The problem is, cities can’t go on this way. Oil and gas costs are already high, and are likely to become staggeringly expensive over the next few decades. Food prices will then soar to cope with the expenses involved of transportation. Eventually, you get to a situation where cites are no longer viable. Basically, the take home message was to eat ethically, support your local growers and grow your own where possible.
Having grown up in Scotland, Henrietta embarked on a new journey down in London as she developed her passion in fashion. We’ve all heard the stories; large production houses have downsized as Britain’s become more reliant on cheaper labour abroad. As such, skilled cutters, weavers etc. have had no other option but to become cabbies or shop workers. Henrietta talked of the need to recycle and reuses scraps of fabric, whilst looking closer to home for fashion that’s been made in the UK by British workers.

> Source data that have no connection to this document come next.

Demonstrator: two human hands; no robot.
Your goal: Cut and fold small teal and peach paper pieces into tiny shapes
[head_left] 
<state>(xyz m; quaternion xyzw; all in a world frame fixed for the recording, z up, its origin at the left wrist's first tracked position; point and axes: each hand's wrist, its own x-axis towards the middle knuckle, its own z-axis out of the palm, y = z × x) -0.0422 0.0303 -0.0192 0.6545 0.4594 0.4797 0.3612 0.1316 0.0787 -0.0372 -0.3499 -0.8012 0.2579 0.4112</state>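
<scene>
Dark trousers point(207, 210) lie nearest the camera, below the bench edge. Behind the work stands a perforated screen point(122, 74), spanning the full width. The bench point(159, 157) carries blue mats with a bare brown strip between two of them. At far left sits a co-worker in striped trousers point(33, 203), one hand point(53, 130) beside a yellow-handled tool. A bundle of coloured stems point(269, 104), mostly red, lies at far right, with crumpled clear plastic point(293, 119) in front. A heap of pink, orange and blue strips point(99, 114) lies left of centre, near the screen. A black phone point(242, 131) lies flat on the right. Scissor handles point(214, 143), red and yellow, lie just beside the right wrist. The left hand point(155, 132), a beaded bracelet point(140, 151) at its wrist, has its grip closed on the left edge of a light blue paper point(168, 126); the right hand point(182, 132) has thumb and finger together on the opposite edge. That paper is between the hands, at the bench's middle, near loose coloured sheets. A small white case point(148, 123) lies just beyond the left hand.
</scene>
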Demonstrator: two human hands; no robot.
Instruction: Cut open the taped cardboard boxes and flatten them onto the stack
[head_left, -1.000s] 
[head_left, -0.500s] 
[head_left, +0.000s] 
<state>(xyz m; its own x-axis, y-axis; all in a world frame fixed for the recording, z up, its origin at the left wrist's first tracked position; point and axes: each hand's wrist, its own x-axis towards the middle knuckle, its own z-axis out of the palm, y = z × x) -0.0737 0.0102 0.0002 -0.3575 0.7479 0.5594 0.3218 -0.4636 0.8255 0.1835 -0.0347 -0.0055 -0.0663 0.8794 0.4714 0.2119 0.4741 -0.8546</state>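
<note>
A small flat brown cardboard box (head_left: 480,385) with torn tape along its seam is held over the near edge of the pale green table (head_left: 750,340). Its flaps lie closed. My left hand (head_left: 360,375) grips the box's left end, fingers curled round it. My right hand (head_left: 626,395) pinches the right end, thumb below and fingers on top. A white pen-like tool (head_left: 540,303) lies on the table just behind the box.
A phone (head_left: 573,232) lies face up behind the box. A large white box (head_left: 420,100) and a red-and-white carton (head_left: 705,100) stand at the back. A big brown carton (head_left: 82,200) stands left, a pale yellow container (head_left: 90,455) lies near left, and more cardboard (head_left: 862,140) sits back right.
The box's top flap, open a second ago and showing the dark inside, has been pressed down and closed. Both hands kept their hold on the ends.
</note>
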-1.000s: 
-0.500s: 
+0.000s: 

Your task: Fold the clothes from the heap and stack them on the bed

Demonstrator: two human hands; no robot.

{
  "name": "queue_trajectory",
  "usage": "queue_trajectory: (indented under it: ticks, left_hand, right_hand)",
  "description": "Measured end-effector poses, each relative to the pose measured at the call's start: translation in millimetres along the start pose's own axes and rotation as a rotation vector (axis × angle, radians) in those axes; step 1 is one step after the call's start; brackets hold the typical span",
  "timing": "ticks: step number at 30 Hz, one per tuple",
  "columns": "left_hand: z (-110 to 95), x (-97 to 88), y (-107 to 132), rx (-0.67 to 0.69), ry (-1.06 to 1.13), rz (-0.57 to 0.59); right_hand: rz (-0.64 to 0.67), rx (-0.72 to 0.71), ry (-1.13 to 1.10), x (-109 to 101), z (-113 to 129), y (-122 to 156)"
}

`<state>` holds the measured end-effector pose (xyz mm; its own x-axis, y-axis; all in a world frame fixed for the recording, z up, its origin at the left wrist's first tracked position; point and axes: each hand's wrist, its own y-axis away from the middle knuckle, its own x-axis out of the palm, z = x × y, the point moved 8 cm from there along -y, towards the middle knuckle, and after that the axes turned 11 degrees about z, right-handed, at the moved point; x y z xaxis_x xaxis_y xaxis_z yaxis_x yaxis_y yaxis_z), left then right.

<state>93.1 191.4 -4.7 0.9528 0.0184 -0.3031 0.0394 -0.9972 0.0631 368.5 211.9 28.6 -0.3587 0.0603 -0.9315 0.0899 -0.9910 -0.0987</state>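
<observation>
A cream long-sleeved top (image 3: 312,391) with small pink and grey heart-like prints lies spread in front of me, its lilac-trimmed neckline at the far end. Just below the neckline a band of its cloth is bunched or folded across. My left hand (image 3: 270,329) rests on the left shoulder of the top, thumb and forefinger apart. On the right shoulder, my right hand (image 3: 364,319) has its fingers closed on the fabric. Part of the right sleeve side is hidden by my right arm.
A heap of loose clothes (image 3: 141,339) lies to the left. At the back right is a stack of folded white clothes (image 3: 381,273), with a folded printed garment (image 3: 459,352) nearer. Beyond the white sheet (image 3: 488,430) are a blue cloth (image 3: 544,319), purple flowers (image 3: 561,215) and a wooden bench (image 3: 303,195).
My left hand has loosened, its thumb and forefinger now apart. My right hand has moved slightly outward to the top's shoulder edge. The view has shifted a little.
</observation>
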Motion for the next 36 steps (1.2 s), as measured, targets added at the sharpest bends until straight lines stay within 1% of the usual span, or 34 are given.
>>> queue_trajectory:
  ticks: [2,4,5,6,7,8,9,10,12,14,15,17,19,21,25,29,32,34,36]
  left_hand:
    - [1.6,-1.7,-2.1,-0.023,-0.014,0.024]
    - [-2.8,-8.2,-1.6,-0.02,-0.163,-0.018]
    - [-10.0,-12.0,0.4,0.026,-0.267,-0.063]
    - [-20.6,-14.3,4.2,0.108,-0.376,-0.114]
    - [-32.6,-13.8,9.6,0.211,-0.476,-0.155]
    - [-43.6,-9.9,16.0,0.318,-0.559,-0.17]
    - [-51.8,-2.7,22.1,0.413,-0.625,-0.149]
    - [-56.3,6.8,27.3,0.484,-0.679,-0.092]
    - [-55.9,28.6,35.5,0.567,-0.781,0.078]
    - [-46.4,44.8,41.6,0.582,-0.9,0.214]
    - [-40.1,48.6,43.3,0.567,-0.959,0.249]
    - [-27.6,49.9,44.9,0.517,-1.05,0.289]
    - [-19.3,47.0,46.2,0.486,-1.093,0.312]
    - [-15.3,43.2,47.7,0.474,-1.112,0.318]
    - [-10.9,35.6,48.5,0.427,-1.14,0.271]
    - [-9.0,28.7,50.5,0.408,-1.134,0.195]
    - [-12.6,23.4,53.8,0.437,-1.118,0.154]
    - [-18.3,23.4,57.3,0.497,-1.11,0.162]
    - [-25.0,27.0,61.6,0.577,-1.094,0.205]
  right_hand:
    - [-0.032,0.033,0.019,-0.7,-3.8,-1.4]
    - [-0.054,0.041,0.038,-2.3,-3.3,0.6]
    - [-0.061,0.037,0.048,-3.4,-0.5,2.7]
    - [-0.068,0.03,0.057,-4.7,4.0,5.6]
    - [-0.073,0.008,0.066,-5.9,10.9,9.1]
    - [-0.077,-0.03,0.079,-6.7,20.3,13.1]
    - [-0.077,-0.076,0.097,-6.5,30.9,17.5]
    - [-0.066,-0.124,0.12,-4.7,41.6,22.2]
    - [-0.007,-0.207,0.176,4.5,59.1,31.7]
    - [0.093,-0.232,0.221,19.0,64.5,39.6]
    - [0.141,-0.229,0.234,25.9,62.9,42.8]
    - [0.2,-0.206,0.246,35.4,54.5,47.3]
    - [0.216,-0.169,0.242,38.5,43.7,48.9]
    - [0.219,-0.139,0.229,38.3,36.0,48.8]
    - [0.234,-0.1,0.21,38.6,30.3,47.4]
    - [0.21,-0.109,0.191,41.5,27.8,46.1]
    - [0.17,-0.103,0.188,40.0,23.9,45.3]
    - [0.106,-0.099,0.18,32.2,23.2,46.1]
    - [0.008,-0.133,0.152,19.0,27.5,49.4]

Richard Reynolds (right) is Britain’s famed guerilla gardener. If you haven’t read his story, then seriously, read his book. Richard, much like Arthur, is a huge proponent of gardening and growing in cities, though Richard’s antics are a little illicit. And, whether you’re pimping pavements or transforming a roundabout, getting gardening involved. If you read his book, there’s lots of tricks to avoid arrest!
Unfortunately, out of the group, Laura really wasn’t the least bit inspiring. If she had a message, it got lost in her own stage interview which, with everyone else talking to the audience, came off as arrogant. The flip side of her ramblings about cycling and ‘babies’ was that the inspiration flowing from the other guest speakers seemed all the more heightened.
Dan runs Good For Nothing, a social collaboration that helps companies grow by providing groups of volunteers to brain storm and provide a think tank. His idea is to get away from money controlled society, and make collaborating seem a far beneficial process for all involved.
Overall, I really enjoyed the evening, nibbles and all. I came away with a Richard Reynolds seed bomb, some Innocent smoothies and four lettuces ready to plonk into the ground. I’m inspired to get my own guerilla gardening patch going again, and have even more drive to shop ethically and produce more home-grown food, so the evening did it’s job!